Dracula is a gothic novel by Bram Stoker published in 1897. Stoker tells the story of the fight against the vampire Dracula in an epistolary format. The story comprises various letters, telegrams, journal entries, and newspaper articles written by the main characters. Dracula explores the classic theme of good versus evil, but the novel also illuminates the relationships between religion and reason, the East and the West, the modern age versus the old world, and how the repressive mores of the Victorian era clashed with more liberated ideas about female. The novel’s influence on Gothic, horror, and romance genres was profound, and the character of Count Dracula became one of the most influential, recognizable figures in literature, film, television, and even video games.

Plot Summary

Dracula is set during an unnamed year in the last decade of the 19th century. The action begins with an English solicitor named Jonathan Harker traveling to help Count Dracula with legal matters concerning his immigration to London. Dracula is gracious and charming, but also unsettling. Jonathan never sees him eat, he has pointed ears and teeth, and he always ends their conversations just before sunrise.
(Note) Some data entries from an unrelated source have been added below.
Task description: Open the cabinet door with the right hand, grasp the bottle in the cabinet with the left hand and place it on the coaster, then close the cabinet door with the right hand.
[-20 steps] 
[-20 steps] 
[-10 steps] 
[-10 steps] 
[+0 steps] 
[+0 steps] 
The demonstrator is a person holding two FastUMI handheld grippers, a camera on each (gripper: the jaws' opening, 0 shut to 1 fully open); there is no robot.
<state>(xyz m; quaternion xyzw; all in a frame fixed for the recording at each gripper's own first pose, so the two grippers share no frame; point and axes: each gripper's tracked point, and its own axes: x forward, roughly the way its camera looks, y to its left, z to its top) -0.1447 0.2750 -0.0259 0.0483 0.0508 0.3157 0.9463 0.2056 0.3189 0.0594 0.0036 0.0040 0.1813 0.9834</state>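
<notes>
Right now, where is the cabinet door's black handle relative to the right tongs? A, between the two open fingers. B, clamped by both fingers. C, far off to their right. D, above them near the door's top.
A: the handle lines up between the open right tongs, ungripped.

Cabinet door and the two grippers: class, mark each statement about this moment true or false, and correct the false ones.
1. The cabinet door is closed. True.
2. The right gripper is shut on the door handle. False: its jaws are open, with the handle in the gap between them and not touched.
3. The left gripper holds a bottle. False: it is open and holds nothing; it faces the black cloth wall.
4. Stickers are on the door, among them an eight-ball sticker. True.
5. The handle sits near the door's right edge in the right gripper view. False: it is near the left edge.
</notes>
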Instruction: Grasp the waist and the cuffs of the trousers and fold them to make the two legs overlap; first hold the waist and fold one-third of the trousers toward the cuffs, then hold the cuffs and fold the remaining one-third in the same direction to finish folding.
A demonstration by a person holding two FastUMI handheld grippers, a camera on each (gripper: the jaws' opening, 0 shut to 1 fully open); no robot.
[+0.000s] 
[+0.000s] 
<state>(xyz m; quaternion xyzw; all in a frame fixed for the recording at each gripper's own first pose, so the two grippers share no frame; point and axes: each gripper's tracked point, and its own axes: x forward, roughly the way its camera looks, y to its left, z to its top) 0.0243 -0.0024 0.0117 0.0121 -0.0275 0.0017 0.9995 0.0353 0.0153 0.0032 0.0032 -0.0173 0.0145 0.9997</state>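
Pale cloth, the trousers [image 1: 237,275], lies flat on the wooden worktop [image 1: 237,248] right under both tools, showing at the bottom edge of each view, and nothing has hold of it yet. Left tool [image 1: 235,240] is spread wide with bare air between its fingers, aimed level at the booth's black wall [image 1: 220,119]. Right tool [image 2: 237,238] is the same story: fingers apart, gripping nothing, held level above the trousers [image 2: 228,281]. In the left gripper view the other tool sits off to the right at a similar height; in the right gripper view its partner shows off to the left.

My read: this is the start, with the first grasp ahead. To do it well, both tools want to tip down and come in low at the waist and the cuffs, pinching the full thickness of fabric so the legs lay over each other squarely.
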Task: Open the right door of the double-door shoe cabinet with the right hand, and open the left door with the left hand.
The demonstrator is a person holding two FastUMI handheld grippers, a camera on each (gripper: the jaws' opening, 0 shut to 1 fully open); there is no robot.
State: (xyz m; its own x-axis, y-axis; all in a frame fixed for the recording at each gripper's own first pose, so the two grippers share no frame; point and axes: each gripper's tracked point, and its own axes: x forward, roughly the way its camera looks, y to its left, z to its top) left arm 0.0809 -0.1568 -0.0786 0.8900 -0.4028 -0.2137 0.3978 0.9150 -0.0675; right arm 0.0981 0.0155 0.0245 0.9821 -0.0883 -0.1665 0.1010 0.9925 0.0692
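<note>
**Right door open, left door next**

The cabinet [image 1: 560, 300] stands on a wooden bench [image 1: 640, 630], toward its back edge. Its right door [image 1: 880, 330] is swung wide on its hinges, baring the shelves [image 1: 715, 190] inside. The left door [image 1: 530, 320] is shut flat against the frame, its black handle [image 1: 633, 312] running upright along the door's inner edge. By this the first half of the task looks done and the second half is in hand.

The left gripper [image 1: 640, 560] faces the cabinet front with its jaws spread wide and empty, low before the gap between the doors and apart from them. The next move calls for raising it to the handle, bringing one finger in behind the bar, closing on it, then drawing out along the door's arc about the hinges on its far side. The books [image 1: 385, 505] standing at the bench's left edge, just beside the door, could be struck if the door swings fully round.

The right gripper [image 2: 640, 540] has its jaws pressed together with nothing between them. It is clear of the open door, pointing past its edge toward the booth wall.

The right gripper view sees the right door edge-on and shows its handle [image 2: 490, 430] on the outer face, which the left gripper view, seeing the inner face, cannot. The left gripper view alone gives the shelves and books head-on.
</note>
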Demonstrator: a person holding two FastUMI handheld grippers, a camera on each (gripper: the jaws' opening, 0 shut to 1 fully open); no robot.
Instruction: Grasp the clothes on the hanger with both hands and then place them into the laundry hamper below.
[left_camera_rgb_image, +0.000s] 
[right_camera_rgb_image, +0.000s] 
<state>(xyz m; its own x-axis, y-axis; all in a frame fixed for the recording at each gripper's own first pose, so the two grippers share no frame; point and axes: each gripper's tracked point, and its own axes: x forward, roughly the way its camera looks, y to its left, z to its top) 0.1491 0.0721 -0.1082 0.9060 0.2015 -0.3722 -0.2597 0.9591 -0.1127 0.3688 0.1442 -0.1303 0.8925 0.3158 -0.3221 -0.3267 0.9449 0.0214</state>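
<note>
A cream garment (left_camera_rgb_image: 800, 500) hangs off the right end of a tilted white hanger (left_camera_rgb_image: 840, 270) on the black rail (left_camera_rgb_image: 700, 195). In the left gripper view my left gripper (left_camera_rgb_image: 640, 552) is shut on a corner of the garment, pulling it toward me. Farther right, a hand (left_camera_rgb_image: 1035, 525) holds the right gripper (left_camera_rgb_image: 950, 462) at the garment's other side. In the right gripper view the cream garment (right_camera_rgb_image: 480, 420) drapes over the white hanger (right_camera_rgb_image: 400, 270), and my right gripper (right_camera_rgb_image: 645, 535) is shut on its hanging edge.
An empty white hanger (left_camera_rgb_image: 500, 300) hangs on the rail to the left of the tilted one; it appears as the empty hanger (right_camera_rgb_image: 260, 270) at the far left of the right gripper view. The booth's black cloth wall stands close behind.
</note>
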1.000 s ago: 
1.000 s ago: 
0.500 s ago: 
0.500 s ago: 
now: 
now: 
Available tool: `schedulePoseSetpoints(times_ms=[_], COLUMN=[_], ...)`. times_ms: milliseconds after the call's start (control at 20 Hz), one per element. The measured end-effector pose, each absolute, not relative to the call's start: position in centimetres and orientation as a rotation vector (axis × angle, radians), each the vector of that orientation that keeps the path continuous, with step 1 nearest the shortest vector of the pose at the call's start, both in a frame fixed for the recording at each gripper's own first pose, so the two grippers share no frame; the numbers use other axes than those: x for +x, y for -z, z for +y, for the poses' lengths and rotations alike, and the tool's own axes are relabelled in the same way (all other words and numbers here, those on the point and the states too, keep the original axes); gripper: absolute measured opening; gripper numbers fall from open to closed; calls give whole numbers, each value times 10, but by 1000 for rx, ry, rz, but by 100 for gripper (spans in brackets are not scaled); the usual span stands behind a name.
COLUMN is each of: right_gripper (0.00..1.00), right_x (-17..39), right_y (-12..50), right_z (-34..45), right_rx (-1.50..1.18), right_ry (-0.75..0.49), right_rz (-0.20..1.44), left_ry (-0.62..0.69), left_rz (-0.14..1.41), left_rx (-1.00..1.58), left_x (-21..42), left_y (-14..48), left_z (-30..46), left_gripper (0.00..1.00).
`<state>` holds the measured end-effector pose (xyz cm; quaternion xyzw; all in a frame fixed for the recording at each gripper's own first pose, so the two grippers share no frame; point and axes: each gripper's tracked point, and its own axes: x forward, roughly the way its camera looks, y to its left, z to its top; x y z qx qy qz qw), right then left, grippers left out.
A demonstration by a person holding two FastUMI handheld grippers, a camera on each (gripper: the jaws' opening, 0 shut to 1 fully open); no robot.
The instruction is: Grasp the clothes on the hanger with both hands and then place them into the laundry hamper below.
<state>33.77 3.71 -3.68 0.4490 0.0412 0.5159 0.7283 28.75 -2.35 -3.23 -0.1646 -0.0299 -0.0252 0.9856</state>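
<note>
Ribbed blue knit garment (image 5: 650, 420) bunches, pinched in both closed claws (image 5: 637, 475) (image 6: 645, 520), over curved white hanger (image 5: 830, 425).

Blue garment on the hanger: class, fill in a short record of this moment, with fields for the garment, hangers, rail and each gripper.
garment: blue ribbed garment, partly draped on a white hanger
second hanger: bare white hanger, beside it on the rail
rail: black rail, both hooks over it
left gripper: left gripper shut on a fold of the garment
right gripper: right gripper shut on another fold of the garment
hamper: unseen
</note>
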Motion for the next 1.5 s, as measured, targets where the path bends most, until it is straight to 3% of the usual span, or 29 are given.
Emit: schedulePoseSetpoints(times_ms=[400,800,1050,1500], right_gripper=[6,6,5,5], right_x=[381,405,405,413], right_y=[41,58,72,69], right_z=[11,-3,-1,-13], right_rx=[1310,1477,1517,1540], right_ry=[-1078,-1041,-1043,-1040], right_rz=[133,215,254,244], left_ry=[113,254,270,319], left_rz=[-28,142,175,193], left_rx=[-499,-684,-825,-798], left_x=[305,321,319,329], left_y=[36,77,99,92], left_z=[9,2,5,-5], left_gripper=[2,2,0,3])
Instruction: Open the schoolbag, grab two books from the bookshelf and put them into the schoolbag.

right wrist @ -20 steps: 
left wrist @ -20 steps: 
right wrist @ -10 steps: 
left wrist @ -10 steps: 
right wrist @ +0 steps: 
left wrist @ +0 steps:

Jonathan eventually learns that he is trapped in the castle, which is also inhabited by three female vampires who attempt to seduce him and drink his blood before Dracula stops them.

Jonathan escapes, and Dracula travels to London on a ship called the Demeter. The ship carries fifty boxes of soil that Dracula will use for his coffins as he hunts new victims in England.

Dracula pursues Lucy Westenra, the best friend of Mina Murray, Jonathan’s fiancée. Lucy begins sleepwalking at night and grows pale and weak; there are small puncture wounds on her throat one morning. Mina and Lucy’s fiancée, Arthur Holmwood, are worried but cannot help her.

Dr. Seward, the administrator of an asylum, is a former suitor of Lucy’s. One of his patients is a man named Renfield, who consumes insects and birds in his cell. Renfield is secretly in league with Dracula. When Seward hears of her case he summons his mentor, Abraham Van Helsing. Van Helsing deduces that a vampire is preying on Lucy, but does not tell anyone until he is sure. By then it is too late. Lucy dies of blood loss after several transfusions spread across several days. After Lucy’s death, Van Helsing takes Holmwood, Dr. Seward, and Harker to Lucy’s tomb. Holmwood pounds a stake through her heart after seeing her, revived, carrying an abducted child.

After Lucy’s is killed, Dracula turns his attention to Mina. He forces her to drink his blood and threatens to kill Jonathan. This links Mina to Dracula. The men locate the boxes of earth Dracula uses for shelter and cover them with communion wafers. Dracula transports himself and the final box back to the Carpathians on a ship called the Czarina Catherine. The men find him by using Mina as a sort of tracking device. Her link with Dracula gives them clues to his location. Ultimately, they find Dracula before sunset and kill him. Morris dies during the attack.